“Icon 3“ è un disco che, per il sottoscritto, arriva piuttosto inaspettato. Immaginavo
John Wetton e
Geoff Downes completamente assorbiti ed appagati dalla reunion degli Asia “originali”, tradottasi nella realizzazione di un lavoro pregevole come “Phoenix” e nell’impegno di un imponente ed apprezzato tour promozionale. Evidentemente il loro filone creativo non conosce pause, così come la loro difficilmente arginabile brama di comporre, suonare, comunicare.
E così eccoci qua, sorpresi e felici di commentare l’ennesimo gioiello di quella musica intensa, profonda, corposa, eppure anche così orecchiabile, enfatica, ma senza scadere nel cattivo gusto, divenuto ormai l’inconfondibile trademark dei nostri.
Con il fattivo contributo dei nuovi Dave Kilminster e Pete Riley, il consueto brillante apporto del violoncellista Hugh McDowell e le importanti “ospitate” di Andreas Wollenweider e di Anne-Marie Helder (Mostly Autumn, Karnataka), il terzo capitolo della saga “Icon”, si manifesta, infatti, con le sembianze di un imponente trattato di solennità e forza espressiva pressoché infallibile nell’ispirazione compositiva e nell’efficacia interpretativa, un settore, quest’ultimo, dove la parte del “leone” la svolge, ovviamente, la vibrante conduzione vocale di un magnifico John Wetton.

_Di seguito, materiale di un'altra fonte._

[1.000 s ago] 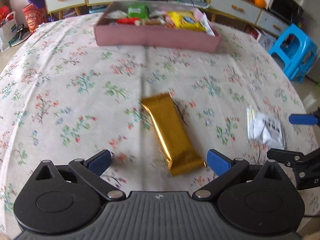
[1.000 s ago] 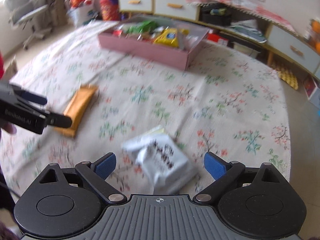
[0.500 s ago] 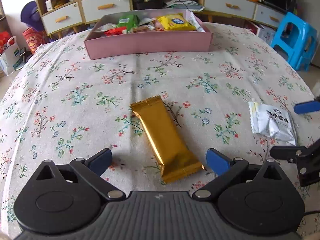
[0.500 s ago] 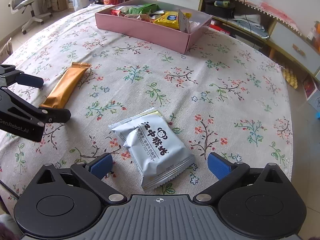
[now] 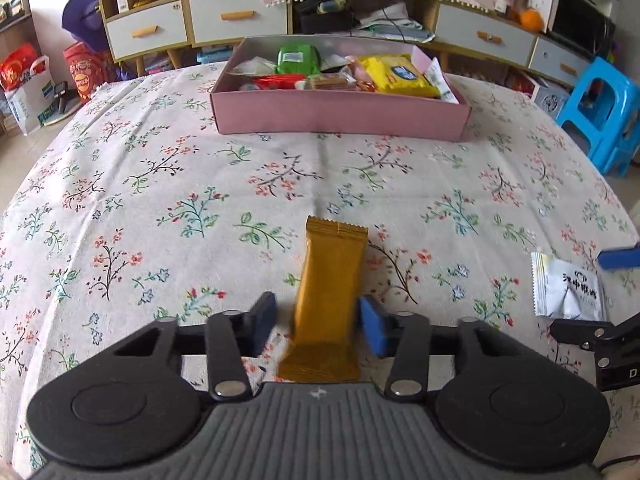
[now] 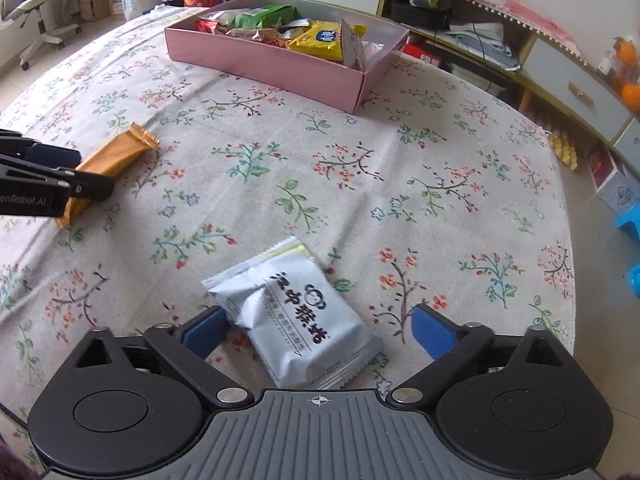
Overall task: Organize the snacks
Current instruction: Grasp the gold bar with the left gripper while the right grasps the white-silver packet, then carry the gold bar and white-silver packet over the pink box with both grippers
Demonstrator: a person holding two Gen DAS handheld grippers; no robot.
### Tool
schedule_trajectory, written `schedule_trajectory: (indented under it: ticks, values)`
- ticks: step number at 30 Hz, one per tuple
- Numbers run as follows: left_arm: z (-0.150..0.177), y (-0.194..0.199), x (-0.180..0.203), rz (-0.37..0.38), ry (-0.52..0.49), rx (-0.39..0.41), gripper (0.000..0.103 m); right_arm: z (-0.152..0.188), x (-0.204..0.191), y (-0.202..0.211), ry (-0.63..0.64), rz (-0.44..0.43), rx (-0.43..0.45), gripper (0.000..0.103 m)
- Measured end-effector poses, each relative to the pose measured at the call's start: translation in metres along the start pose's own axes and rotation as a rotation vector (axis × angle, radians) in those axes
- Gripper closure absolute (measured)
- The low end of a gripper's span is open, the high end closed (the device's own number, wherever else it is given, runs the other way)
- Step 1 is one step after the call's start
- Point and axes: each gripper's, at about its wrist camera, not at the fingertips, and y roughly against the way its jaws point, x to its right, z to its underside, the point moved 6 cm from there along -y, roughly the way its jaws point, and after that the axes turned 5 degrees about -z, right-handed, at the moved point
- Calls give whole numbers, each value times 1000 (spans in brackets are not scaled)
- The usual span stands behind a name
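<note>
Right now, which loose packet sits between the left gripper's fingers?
The gold bar packet, between the left gripper fingers. The white packet lies by the right gripper.

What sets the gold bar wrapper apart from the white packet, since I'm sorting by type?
The gold bar wrapper is long, narrow and unprinted; the white packet is squarish and puffy with black characters. The left gripper has nearly closed around the bar; the right gripper brackets the packet wide open. Both lie flat on the floral tablecloth.
</note>
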Motion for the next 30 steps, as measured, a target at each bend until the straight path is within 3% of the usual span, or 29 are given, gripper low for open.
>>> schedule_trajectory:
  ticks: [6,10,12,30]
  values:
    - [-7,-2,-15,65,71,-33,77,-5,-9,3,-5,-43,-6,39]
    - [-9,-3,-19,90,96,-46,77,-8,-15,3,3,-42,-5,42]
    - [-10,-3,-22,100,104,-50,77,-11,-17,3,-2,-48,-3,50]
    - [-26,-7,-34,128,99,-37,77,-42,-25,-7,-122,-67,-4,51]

Ascoltare gli arrangiamenti tastieristici di Downes, poi, è una vera delizia per i sensi: “epici” o "pindarici", melodrammatici o pragmatici, i suoni che scaturiscono dai tasti d’avorio abilmente orchestrati dall’ex Buggles sono costantemente suggestivi ed equilibrati nella loro raffinata e stratificata diffusione.
Arrivati alle canzoni, diciamo che come di consueto viene privilegiato un approccio intimo e denso di pathos, con episodi come “Destiny” (vagamente a-la Queen!), “Green lights and blue skies” (con tanto di vocals effettate nel refrain!), “My life is in your hands”, la bellissima “Under the sky”, “Never thought I’d see you” (caratterizzata da una fascinosa linea melodica d’estrazione “adulta”) e la passionale e “liturgica” “Place in our time”, che ancora una volta mettono in campo un lirismo opulento capace di evocare sensazioni forti e toccare in profondità, ma non mancano nemmeno i momenti maggiormente dinamici e vivaci come l’opener “Twice the man I was”, “Sex, power and money” o ancora come “Don’t go out tonight”, che sarebbe perfetta per l’airplay se solo questo dimostrasse d’essere ancora in grado di distinguere la “fruibilità” di classe dalle dissolutezze commerciali.
Discorso a parte meritano “Raven” e “Anna’s kiss”: la prima, per la sua leggiadria romantica estrinsecata attraverso il duetto vocale Wetton / Helder e l’arpa di Wollenweider, la seconda (che vede nuovamente la presenza del famoso arpista svizzero), per la sua essenza di superba esposizione prog-rock dall’ambientazione sfarzosa, in grado di magnetizzare l’ascoltatore anche senza l’ausilio della laringe illuminata di Wetton.
In sede di commento finale, a voler essere proprio pignoli, se scandagliati veramente a fondo, i solchi digitali di “Icon 3” evidenziano anche una lieve velatura di “mestiere”, tuttavia, come anticipato, si tratta di una sensazione quasi impercettibile, per nulla idonea ad oscurare un’ispirazione ancora una volta assolutamente consistente e tangibile … e poi alzi la mano chi non vorrebbe avere una competenza e un retroterra “professionale” così scintillanti e sostanziosi da consentire un’eventuale minima forma di “auto-riciclaggio” artistico, peraltro praticamente priva di controindicazioni emozionali.